**Task brief**: The line with "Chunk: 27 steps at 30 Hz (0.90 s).", the line with "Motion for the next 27", and all lines between them in the material below: return these exactly, and no others.

**Recorded information**:
::::::::::
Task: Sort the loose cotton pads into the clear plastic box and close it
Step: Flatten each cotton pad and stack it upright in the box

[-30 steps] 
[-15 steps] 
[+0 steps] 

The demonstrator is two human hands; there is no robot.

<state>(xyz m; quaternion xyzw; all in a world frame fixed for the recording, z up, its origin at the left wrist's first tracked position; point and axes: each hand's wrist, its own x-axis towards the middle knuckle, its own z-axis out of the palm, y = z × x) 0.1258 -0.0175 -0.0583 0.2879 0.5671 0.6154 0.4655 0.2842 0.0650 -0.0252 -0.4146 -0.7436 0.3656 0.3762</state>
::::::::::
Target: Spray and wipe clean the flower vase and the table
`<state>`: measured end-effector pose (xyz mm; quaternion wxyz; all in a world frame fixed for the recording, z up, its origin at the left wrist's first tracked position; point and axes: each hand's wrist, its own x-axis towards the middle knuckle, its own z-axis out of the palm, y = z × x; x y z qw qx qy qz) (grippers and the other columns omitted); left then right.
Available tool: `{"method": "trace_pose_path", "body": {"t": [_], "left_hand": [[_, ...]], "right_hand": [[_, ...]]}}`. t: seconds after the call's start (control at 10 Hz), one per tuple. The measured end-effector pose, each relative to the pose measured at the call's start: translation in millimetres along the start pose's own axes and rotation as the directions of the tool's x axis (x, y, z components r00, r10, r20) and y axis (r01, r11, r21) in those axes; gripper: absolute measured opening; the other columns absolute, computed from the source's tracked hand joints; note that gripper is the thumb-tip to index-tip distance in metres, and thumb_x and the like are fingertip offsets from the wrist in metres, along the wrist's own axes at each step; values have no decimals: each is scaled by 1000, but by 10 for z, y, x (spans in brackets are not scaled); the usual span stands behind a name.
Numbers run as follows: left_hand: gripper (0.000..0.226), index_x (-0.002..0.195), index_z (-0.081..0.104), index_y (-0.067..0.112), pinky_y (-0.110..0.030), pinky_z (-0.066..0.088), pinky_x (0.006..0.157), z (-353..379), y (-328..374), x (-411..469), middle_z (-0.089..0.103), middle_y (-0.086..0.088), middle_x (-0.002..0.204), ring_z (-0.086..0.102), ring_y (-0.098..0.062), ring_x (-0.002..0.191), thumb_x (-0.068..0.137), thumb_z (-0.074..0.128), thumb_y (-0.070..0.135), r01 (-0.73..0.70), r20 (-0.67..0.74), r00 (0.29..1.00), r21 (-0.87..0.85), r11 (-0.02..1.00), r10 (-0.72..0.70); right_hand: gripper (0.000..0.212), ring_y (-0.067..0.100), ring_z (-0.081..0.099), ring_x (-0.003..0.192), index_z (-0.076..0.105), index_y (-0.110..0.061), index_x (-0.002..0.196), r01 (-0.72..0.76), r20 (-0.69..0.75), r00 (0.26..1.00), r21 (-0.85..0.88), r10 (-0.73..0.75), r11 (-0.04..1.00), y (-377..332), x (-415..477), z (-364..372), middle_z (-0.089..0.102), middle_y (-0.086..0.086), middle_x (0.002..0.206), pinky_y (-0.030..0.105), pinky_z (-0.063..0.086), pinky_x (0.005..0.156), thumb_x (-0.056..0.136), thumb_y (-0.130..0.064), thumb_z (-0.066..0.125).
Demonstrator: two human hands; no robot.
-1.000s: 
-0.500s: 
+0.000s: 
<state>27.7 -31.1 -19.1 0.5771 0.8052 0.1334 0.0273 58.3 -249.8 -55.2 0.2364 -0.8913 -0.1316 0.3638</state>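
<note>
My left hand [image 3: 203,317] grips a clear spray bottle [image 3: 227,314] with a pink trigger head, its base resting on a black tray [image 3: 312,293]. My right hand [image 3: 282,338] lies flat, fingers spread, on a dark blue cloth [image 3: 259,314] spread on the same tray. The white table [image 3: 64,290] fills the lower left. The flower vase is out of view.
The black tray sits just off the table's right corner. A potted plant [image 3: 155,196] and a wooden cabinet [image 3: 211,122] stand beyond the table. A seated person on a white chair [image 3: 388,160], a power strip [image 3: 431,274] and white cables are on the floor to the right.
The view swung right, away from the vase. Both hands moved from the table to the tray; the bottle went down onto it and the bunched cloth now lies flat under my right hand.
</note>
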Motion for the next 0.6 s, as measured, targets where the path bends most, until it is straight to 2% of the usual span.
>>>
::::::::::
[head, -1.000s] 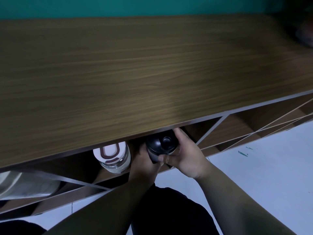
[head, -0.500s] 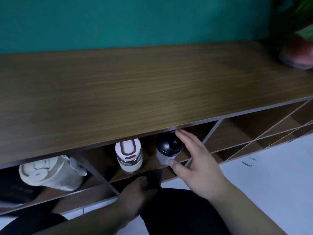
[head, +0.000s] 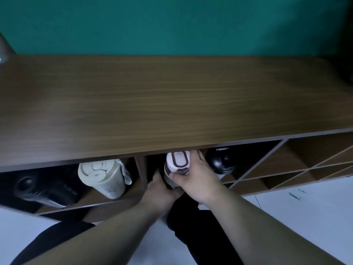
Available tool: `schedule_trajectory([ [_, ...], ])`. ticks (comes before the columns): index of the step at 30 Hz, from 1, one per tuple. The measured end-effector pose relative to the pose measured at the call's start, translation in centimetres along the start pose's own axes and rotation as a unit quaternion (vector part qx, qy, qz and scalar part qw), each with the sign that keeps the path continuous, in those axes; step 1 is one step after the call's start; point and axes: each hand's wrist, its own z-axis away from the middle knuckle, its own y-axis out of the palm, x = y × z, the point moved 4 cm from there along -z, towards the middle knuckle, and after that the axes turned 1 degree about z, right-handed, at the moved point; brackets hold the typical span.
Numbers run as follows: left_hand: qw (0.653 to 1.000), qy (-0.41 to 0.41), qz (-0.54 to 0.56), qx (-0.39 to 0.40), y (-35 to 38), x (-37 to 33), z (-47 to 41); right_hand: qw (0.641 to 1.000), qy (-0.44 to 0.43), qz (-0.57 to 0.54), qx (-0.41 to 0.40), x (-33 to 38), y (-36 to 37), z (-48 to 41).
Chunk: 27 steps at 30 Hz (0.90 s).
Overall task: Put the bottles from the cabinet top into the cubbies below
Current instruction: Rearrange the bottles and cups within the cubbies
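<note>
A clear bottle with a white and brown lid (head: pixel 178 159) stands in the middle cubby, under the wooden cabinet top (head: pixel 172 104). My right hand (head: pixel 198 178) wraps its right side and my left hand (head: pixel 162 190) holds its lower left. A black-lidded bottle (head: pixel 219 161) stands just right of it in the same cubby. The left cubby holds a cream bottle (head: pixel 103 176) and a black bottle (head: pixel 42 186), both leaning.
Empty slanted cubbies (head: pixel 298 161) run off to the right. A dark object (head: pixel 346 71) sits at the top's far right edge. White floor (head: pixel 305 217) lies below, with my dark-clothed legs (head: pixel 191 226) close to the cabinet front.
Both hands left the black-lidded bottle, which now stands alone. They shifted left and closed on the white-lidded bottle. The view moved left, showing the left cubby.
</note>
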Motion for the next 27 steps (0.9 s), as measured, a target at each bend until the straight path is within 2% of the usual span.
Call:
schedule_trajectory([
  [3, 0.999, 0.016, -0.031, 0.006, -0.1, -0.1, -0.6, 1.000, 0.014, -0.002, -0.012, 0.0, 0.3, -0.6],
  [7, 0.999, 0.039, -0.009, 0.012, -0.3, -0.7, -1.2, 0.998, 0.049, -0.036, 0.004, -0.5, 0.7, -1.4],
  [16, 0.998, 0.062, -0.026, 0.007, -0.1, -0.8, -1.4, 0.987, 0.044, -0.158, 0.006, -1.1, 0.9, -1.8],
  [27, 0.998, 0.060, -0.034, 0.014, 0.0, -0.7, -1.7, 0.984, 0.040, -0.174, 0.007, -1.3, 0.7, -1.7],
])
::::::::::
**Exercise answer**:
Chunk: 27 steps at 30 Hz (0.90 s).
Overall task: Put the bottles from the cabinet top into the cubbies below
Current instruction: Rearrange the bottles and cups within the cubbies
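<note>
A clear bottle with a white and brown lid (head: pixel 178 159) stands in the middle cubby, under the wooden cabinet top (head: pixel 172 104). My right hand (head: pixel 198 178) wraps its right side and my left hand (head: pixel 162 190) holds its lower left. A black-lidded bottle (head: pixel 219 161) stands just right of it in the same cubby. The left cubby holds a cream bottle (head: pixel 103 176) and a black bottle (head: pixel 42 186), both leaning.
Empty slanted cubbies (head: pixel 298 161) run off to the right. A dark object (head: pixel 346 71) sits at the top's far right edge. White floor (head: pixel 305 217) lies below, with my dark-clothed legs (head: pixel 191 226) close to the cabinet front.
Both hands left the black-lidded bottle, which now stands alone. They shifted left and closed on the white-lidded bottle. The view moved left, showing the left cubby.
</note>
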Motion for the next 27 steps (0.9 s), as measured, a target at each bend until the straight path is within 2% of the usual span.

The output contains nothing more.